- _GIVEN DATA_

════

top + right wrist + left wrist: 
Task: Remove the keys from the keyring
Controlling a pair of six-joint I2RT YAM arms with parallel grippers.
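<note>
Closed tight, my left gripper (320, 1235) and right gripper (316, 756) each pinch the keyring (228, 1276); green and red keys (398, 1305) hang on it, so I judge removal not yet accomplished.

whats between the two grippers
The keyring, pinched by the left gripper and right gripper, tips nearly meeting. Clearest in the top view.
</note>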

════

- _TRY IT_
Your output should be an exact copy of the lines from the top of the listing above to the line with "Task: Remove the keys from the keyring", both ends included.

- _TASK OUTPUT_
top + right wrist + left wrist: 
Task: Remove the keys from the keyring

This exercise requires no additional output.